What you have to do
Only the lines with "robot" in the entries below belong in the answer; please copy them.

Data supplied
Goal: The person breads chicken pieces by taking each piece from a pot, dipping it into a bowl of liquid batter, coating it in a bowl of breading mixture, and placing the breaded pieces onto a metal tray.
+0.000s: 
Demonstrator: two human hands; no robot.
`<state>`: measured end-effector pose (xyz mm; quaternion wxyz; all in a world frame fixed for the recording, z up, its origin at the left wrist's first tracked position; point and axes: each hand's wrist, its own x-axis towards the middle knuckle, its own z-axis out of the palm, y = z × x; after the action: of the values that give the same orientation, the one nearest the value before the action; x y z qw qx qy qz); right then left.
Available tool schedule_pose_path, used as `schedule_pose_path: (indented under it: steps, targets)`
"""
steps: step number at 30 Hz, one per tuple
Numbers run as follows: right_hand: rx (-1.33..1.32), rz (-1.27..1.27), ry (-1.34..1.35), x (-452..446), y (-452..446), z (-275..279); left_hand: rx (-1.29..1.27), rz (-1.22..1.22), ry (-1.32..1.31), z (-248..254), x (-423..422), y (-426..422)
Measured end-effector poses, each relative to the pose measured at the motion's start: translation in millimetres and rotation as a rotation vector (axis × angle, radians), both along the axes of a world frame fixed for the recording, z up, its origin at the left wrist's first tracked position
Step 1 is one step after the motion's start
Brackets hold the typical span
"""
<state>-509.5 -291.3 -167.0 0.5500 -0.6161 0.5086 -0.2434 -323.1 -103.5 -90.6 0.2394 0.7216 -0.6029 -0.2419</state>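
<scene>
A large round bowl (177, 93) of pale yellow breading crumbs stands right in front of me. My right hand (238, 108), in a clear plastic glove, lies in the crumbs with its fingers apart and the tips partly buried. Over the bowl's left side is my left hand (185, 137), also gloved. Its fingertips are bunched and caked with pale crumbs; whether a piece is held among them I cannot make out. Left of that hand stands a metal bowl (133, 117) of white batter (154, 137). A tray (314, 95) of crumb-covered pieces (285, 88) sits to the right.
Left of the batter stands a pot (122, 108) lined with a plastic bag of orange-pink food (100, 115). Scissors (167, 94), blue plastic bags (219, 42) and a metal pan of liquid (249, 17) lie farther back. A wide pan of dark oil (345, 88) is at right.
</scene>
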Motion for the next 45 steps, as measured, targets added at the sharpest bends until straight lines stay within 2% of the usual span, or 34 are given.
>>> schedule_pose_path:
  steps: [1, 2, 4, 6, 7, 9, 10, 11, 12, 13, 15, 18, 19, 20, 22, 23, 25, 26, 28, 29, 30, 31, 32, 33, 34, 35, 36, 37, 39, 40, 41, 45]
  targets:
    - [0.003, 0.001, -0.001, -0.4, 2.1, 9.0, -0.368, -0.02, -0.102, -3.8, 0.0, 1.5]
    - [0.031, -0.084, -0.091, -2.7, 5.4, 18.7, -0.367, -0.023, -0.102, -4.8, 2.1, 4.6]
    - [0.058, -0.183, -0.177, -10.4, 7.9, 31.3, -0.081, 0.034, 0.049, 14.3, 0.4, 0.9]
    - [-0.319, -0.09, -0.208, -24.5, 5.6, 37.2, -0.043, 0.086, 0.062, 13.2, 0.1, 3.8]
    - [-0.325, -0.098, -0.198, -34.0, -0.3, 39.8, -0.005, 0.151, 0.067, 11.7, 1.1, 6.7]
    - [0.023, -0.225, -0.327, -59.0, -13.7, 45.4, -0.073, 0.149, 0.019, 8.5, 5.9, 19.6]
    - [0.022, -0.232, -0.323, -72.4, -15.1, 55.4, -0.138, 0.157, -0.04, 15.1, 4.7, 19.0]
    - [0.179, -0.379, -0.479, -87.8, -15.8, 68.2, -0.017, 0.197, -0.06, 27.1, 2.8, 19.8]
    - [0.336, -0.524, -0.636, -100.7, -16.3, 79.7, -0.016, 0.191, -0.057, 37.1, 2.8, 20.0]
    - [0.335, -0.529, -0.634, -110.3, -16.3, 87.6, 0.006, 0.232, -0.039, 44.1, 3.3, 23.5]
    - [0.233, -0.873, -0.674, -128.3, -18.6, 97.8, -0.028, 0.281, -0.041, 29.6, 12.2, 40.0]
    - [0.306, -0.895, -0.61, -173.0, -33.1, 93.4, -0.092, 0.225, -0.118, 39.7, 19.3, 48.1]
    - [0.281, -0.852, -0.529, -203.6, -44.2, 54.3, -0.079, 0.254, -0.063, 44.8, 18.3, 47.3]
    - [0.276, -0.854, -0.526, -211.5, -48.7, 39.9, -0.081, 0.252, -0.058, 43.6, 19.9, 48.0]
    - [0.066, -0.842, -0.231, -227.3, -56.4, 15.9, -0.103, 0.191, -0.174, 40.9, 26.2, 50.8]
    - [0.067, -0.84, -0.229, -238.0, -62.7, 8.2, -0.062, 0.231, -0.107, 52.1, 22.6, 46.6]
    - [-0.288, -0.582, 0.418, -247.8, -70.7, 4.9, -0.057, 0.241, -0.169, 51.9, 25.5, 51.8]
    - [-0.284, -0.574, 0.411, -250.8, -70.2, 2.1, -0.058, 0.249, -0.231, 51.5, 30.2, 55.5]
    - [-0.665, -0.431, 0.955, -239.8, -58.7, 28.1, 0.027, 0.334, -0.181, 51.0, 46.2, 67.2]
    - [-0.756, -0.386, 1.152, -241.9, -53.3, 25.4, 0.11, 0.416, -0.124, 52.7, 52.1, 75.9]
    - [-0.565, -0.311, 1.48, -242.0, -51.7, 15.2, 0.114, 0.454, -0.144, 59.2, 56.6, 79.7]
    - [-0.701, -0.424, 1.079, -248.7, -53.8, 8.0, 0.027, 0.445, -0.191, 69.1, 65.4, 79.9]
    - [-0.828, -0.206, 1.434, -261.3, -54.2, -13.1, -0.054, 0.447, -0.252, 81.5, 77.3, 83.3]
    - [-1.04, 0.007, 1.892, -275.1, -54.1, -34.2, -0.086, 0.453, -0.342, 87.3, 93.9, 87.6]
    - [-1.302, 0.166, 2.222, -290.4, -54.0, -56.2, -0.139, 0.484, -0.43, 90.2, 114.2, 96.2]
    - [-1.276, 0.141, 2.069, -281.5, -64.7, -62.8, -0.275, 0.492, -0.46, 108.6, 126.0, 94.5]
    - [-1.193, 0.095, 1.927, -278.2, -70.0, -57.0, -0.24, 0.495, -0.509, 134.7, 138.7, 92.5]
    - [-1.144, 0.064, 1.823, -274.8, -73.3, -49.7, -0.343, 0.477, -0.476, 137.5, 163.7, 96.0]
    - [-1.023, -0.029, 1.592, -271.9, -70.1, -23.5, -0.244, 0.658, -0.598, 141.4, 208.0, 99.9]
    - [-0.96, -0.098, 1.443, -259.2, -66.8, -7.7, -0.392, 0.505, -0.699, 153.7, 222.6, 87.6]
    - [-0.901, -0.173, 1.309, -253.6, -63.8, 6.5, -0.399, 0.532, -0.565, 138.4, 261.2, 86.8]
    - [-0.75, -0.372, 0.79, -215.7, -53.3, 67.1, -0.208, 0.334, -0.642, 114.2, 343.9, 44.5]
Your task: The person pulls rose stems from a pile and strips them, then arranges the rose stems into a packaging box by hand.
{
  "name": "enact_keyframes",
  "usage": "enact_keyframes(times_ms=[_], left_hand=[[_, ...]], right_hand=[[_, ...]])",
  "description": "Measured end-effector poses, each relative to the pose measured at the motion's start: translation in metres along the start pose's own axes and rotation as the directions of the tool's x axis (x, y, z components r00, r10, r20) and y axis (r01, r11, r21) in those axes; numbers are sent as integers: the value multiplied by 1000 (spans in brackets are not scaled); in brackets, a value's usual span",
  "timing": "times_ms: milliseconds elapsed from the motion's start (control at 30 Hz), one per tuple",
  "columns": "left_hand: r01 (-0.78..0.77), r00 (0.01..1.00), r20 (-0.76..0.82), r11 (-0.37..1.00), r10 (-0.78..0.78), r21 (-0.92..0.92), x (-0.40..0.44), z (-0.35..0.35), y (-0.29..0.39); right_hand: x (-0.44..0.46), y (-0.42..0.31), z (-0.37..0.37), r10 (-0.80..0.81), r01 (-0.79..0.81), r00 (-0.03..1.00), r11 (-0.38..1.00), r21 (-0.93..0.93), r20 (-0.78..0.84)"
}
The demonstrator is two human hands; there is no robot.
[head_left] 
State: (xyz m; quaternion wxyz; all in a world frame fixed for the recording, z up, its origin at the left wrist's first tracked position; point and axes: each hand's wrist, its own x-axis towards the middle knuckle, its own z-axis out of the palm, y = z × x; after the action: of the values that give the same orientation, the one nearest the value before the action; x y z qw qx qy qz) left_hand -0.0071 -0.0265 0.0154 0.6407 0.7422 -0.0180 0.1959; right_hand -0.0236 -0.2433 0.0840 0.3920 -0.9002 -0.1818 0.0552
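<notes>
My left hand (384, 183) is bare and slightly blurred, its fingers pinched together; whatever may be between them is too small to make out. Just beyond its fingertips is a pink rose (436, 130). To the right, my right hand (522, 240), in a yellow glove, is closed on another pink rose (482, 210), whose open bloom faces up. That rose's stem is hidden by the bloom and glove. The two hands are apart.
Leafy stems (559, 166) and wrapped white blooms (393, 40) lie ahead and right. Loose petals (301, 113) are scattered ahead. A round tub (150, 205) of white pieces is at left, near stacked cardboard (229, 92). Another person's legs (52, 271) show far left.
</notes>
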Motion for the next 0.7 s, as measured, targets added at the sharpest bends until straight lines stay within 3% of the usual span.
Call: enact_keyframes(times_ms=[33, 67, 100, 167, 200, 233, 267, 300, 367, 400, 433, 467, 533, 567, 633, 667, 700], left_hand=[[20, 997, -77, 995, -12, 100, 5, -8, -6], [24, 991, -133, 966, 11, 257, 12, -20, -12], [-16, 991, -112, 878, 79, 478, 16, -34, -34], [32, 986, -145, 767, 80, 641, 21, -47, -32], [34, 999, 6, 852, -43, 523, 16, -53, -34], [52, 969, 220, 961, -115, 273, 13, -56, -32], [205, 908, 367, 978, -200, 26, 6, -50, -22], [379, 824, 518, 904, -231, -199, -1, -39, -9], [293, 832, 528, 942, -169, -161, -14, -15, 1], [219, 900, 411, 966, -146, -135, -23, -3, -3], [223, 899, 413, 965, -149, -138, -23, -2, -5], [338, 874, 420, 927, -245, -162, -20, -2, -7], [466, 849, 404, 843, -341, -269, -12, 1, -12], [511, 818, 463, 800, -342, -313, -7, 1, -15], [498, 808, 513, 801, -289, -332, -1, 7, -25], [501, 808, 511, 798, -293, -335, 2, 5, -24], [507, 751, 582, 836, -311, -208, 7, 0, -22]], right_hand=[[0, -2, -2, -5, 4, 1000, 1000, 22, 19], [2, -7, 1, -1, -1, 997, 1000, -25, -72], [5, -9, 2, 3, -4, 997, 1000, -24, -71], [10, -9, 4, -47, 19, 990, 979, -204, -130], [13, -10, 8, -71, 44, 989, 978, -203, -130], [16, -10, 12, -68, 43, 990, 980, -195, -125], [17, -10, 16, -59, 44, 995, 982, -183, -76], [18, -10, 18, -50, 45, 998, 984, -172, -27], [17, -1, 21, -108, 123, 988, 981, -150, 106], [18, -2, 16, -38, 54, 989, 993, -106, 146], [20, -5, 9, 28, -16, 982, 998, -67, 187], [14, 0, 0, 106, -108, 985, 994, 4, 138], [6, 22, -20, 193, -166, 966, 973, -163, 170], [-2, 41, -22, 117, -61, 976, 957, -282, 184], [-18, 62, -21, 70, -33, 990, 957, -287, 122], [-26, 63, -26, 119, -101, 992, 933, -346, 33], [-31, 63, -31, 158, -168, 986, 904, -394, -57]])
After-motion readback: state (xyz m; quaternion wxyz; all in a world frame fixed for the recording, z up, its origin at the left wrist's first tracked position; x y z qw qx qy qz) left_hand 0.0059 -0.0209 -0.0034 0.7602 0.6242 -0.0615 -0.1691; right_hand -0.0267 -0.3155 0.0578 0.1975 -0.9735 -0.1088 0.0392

Output below
Demonstrator: two human hands; no robot.
The demonstrator is two human hands; there is no robot.

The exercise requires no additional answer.